EXERCISE GOAL: Please repeat exactly the line containing "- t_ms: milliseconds" and each line after it in the records below, through the last.

Records excerpted from a collection:
▼
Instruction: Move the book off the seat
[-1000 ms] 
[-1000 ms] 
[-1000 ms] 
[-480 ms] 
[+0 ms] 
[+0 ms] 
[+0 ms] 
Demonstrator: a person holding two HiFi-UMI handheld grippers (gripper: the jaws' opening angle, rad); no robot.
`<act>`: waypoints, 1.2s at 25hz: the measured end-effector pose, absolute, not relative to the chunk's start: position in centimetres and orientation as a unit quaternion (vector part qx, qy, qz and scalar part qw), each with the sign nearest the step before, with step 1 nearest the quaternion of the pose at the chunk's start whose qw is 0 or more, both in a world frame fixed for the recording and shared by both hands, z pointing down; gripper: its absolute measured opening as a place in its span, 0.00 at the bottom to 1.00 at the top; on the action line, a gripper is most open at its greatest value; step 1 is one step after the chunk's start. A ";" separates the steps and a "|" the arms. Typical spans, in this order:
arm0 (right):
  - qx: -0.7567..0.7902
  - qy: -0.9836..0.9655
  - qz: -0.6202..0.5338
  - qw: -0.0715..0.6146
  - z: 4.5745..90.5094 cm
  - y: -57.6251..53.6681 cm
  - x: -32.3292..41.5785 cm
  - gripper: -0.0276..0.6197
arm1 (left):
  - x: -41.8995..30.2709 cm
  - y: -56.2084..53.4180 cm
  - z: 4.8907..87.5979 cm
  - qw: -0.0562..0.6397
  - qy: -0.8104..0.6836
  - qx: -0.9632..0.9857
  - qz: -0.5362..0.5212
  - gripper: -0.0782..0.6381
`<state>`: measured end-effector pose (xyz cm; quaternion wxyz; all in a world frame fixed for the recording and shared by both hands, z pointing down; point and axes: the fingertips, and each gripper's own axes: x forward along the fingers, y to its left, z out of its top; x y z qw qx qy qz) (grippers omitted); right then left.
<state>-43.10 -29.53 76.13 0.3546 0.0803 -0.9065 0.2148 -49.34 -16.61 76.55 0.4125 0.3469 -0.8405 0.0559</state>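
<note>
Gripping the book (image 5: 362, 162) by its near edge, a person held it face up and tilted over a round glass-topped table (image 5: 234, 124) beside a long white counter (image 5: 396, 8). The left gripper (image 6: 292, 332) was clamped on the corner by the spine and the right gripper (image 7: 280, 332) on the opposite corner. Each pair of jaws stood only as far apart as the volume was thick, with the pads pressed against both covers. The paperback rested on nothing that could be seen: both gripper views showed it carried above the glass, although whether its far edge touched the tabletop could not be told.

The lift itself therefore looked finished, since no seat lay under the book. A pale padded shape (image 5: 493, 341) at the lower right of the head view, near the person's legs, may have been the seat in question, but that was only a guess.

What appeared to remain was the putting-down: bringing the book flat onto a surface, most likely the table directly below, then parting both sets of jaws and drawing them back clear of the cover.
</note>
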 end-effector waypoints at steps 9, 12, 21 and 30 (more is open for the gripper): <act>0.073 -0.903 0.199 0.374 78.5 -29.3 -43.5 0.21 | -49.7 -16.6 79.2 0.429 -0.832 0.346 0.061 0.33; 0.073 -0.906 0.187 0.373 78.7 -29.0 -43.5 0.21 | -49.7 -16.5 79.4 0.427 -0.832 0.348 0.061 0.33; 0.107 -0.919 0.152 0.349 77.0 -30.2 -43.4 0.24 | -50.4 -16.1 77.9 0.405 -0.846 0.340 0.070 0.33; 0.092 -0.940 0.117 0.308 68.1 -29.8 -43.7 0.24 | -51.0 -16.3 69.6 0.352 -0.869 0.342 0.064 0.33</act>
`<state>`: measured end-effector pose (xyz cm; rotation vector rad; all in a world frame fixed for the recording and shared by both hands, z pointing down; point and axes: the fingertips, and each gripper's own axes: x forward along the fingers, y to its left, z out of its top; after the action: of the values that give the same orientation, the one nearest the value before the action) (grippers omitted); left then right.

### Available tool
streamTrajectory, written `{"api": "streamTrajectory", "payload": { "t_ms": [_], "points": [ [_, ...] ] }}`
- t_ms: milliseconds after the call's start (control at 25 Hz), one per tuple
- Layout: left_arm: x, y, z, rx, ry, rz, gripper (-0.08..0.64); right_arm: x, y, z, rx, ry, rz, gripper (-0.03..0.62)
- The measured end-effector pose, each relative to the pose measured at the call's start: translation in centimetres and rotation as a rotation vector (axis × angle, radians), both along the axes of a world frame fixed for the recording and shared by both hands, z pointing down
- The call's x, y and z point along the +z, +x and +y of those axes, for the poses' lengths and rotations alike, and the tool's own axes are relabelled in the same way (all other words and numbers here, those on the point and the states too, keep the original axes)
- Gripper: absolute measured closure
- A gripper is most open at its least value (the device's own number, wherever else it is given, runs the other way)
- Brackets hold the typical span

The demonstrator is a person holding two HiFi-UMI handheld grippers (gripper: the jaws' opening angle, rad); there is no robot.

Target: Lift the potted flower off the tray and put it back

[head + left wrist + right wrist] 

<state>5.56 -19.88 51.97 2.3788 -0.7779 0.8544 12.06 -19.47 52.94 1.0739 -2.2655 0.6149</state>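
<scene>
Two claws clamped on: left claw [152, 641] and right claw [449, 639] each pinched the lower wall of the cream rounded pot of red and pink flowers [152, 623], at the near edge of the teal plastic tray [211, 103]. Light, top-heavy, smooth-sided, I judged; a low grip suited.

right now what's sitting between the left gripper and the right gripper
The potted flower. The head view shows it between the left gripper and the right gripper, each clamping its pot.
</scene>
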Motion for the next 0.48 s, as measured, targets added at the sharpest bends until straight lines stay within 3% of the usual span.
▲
COMPLETED EXERCISE:
- t_ms: milliseconds after the call's start (control at 25 Hz), one per tuple
- Layout: left_arm: x, y, z, rx, ry, rz, gripper (-0.08..0.64); right_arm: x, y, z, rx, ry, rz, gripper (-0.03..0.62)
- The measured end-effector pose, each relative to the pose measured at the call's start: translation in centimetres and rotation as a rotation vector (axis × angle, radians), both along the axes of a world frame fixed for the recording and shared by both hands, z pointing down
- The call's x, y and z point along the +z, +x and +y of those axes, for the poses' lengths and rotations alike, and the tool's own axes are relabelled in the same way (all other words and numbers here, those on the point and the states too, keep the original axes)
- Gripper: absolute measured closure
- A gripper is most open at its least value (the device's own number, wherever else it is given, runs the other way)
- Brackets hold the typical span

The demonstrator is a person holding two HiFi-UMI handheld grippers (gripper: the jaws' opening angle, rad); there is no robot.

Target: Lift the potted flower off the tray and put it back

[head + left wrist + right wrist] 

<state>5.56 -19.88 51.97 2.3788 -0.7779 0.8544 12.06 -19.47 52.94 1.0739 -2.2655 0.6149</state>
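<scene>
Two claws clamped on: left claw [152, 641] and right claw [449, 639] each pinched the lower wall of the cream rounded pot of red and pink flowers [152, 623], at the near edge of the teal plastic tray [211, 103]. Light, top-heavy, smooth-sided, I judged; a low grip suited.

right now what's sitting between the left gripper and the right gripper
The potted flower. The head view shows it between the left gripper and the right gripper, each clamping its pot.
</scene>
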Motion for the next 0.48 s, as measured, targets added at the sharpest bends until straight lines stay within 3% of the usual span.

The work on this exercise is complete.